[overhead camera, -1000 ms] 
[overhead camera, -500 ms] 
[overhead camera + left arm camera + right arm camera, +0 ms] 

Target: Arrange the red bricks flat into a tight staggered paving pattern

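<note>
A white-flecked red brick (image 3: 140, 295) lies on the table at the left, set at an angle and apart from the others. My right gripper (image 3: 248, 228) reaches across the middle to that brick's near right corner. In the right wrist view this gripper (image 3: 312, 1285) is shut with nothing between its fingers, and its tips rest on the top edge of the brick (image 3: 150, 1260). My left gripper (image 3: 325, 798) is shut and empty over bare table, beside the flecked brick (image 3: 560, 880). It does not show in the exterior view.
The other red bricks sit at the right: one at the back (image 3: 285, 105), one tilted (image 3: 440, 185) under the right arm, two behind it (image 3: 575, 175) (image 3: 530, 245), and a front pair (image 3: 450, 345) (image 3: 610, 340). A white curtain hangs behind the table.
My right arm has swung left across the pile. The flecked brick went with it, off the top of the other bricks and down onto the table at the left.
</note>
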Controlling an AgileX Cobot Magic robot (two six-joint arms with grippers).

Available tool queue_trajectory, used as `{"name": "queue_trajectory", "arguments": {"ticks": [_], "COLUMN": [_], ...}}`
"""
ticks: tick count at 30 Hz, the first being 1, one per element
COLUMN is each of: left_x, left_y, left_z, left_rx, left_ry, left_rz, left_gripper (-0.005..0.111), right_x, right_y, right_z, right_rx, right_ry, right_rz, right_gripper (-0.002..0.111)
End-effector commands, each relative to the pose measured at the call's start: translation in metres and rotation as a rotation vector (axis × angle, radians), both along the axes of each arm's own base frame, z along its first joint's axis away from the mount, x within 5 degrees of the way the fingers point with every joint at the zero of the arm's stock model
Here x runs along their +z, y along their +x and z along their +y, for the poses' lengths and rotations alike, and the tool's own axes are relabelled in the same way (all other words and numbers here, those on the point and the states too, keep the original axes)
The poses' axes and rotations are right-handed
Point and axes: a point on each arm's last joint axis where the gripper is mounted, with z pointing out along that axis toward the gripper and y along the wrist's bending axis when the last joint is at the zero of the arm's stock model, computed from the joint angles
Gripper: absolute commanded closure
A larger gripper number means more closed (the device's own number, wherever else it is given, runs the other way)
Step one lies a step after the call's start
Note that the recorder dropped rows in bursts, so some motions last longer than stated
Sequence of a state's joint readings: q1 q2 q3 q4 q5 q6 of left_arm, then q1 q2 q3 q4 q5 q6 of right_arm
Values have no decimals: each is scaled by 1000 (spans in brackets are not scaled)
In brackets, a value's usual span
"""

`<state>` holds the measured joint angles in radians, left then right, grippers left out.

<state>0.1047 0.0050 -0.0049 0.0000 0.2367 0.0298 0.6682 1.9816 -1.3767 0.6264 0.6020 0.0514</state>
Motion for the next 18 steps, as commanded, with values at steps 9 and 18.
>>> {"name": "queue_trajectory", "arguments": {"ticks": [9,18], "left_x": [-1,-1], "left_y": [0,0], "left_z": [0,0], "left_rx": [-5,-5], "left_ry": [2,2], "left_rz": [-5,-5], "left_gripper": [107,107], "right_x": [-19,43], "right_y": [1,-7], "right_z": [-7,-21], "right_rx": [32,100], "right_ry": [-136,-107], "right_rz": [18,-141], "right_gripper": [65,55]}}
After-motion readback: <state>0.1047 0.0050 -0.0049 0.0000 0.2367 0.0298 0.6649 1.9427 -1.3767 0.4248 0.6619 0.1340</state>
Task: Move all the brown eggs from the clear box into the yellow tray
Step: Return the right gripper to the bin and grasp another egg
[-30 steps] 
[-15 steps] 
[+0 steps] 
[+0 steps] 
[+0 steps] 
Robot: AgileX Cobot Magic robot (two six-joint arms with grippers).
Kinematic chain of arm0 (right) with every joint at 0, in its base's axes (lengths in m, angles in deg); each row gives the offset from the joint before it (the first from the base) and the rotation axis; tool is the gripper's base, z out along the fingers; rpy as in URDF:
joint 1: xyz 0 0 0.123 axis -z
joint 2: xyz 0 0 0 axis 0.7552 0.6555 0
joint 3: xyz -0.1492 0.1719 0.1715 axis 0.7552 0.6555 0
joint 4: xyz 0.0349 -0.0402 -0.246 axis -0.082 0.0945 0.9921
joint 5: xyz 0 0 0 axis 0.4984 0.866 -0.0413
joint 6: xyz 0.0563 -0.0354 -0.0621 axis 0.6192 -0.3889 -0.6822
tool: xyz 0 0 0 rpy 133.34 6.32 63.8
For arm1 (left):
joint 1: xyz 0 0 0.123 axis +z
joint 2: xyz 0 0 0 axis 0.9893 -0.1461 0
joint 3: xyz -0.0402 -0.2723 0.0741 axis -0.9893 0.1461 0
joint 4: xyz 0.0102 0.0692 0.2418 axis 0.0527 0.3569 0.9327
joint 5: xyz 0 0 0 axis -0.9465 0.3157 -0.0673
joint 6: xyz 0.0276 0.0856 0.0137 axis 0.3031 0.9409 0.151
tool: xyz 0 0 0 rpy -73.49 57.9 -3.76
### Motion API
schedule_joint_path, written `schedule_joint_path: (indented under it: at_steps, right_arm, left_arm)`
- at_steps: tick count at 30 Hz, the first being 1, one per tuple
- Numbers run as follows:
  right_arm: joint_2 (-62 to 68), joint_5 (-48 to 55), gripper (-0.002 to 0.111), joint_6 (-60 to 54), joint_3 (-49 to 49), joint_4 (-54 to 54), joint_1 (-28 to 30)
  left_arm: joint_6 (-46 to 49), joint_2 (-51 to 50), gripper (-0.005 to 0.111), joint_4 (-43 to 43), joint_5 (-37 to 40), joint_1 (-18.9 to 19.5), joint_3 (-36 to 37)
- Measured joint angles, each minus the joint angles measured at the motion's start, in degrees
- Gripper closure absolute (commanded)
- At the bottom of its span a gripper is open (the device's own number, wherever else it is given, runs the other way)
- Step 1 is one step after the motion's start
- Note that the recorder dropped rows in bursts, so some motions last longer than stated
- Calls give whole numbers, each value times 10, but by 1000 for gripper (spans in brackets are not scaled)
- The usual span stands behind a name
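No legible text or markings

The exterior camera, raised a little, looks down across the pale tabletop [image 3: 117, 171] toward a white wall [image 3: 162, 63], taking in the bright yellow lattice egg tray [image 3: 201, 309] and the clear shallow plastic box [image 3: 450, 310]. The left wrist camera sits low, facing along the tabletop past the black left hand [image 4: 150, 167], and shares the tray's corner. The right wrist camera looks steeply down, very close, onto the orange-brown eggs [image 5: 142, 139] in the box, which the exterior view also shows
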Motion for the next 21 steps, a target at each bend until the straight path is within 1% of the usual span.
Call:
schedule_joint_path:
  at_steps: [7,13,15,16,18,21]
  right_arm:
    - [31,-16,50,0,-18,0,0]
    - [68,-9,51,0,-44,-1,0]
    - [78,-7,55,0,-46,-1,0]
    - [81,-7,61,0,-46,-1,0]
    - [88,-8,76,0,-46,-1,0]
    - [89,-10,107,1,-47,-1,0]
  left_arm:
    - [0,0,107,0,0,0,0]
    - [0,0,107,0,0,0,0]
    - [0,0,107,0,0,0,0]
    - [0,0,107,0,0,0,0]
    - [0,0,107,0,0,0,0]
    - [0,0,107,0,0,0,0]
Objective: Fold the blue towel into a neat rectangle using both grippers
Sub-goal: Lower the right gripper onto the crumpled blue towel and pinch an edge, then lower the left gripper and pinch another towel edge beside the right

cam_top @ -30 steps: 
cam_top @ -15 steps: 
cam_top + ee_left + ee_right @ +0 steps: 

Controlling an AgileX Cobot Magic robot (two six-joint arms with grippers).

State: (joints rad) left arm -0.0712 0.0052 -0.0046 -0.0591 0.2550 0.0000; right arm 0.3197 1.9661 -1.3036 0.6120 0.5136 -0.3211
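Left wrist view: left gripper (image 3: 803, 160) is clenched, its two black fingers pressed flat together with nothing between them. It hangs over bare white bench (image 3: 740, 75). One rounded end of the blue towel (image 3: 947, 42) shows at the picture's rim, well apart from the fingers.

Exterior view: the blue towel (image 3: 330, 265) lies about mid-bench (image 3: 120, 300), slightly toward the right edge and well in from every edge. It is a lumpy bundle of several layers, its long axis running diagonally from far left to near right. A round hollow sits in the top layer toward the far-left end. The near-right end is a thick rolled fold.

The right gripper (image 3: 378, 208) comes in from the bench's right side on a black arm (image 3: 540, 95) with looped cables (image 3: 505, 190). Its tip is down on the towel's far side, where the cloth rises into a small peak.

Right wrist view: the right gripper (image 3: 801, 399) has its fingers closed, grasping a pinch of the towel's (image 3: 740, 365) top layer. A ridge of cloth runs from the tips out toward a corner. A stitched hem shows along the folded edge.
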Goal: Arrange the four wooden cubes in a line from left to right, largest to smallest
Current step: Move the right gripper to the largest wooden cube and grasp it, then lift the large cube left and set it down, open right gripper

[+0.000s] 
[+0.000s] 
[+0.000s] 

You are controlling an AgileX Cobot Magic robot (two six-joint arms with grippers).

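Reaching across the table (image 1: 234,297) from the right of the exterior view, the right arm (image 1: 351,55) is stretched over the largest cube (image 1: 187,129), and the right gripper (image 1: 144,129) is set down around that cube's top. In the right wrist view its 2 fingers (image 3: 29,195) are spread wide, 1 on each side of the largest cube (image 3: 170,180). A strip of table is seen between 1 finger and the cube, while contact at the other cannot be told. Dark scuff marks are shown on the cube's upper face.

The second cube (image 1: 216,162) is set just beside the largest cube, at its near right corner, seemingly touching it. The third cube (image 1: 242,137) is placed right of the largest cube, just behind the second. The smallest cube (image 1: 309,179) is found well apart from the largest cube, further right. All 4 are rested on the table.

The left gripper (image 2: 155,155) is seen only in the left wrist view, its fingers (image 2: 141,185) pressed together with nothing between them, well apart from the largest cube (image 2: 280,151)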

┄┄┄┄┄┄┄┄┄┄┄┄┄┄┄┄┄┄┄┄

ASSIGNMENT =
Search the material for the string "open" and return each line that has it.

SOLUTION BELOW =
- At the bottom of its span a gripper is open (the device's own number, wherever else it is given, runs the other way)
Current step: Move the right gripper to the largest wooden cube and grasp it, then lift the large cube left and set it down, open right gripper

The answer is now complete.